「サッカーの試合を無料で見られる」という言葉で金銭をだまし取るサイバー詐欺が、スペインなど様々な国で相次いでいるとのこと。
『MARCA』などによると、同国の治安当局グアルディア・シビルは、リーグ戦の開幕時期に合わせて拡散している新たな詐欺手口について警告したという。カンタブリア州では、8月末のわずか数日間だけで7件の被害が確認され、被害総額はおよそ2万5000ユーロ(日本円で480万円ほど)に達したという。

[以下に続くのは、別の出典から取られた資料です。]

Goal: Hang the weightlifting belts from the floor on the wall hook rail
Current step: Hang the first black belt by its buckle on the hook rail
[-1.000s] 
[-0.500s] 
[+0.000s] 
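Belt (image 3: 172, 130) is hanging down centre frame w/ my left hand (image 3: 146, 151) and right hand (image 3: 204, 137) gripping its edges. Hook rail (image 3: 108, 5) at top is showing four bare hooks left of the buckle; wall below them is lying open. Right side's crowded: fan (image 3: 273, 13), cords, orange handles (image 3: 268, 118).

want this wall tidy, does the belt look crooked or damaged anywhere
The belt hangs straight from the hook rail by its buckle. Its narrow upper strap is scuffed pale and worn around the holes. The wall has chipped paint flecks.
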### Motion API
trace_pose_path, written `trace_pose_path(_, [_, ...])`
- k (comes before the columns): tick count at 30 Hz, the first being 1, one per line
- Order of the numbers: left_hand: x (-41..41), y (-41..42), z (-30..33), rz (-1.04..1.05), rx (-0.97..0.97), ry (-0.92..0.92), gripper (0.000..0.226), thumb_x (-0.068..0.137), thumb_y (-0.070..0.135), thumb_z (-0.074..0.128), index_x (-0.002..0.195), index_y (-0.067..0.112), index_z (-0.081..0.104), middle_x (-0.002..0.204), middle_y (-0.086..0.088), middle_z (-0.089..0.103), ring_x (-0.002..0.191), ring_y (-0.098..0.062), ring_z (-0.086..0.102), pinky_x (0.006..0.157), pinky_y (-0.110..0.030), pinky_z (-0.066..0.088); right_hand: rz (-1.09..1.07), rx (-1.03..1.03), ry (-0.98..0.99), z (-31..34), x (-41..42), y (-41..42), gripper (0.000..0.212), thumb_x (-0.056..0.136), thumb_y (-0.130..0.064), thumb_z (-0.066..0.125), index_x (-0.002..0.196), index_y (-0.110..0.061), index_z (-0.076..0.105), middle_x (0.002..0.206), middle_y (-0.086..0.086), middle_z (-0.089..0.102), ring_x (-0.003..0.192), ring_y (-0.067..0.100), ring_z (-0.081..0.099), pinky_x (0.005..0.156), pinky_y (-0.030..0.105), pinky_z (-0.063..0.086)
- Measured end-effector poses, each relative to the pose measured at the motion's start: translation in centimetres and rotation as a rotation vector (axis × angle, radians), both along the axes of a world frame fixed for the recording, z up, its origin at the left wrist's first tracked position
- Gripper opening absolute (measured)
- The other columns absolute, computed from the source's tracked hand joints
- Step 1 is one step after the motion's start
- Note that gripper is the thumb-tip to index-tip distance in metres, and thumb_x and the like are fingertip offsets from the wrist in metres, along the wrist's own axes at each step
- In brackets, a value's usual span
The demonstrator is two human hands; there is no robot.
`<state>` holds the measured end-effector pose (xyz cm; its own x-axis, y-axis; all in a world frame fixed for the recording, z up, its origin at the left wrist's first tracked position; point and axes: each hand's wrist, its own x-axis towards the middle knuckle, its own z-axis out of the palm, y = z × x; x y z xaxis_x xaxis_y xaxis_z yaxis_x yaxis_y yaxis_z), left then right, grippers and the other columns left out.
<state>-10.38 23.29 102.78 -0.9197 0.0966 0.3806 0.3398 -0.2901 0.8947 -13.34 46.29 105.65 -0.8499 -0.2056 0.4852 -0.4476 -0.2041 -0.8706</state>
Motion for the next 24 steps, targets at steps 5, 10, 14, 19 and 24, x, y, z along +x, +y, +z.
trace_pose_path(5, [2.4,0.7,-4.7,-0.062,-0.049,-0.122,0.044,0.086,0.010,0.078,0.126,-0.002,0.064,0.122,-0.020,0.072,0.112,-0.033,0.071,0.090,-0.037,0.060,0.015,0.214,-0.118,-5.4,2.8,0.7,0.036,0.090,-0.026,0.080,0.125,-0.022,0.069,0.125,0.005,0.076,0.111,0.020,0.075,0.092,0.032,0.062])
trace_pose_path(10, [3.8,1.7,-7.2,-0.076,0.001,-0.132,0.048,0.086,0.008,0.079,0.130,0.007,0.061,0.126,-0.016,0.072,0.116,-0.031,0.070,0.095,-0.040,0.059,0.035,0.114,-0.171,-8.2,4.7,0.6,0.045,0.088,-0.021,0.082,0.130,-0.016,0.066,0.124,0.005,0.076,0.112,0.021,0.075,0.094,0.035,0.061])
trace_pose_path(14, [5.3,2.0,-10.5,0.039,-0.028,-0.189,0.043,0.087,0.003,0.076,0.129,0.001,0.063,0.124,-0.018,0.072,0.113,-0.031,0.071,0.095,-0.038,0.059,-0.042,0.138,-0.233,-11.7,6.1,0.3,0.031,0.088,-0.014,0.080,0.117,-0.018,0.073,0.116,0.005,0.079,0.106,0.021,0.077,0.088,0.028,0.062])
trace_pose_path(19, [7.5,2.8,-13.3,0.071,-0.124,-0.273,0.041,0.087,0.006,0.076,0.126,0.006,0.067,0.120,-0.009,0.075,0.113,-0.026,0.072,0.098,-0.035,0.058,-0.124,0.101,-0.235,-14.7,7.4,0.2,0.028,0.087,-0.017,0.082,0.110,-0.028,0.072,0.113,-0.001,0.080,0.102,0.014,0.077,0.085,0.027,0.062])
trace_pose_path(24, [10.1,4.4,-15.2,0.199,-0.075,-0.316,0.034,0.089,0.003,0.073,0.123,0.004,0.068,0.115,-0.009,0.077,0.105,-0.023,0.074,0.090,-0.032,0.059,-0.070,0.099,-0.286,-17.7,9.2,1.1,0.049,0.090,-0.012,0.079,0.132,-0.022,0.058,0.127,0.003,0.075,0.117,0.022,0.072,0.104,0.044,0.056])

その手口のポイントは「無料配信」を装った偽アプリだという。犯人側はSNSやWEBサイトを通じて、「試合を無料で視聴できる」「ライブ中継が見られる」などと宣伝するリンクを拡散する。
そしてユーザーがそのリンクを開くと、サッカー中継や試合速報を見るためのアプリを装ったファイルのダウンロードを求められる。ただし、実際にインストールされるのは悪意のあるソフトウェアが入ったアプリ。
これが一度スマートフォンに入ってしまうと、ウイルスはバックグラウンドで動作するようになるという。ユーザーが気付かないうちに端末を遠隔監視し、入力したクレジットカードや決済の情報を盗み取る仕組みになっているとのことだ。
スマートフォンのキーボード入力を監視できるため、各種のIDやパスワードだけでなく、銀行アプリなどで入力した認証情報まで盗まれる可能性がある。また画面を撮影したり、インストール済みアプリのセキュリティ対策を回避したりする機能も持つ。さらにネットバンキングのログイン情報や秘密鍵まで入手され、銀行口座から現金を抜き取られる場合もあるとのこと。
グアルディア・シビルによれば、サッカーシーズンのスタートとともに、こうした不正リンクの拡散が増加しているという。日本でもDAZNで配信されていない天皇杯の試合日などで「無料で試合が見られる」と書かれたXの投稿が流れることがある。
犯罪者にとって、消費者の「見たい」「できれば無料で」という欲は格好のターゲット。サッカーシーズンのスタートという時期だけに、ファンの欲求を刺激するような甘い文面には注意したいところだ。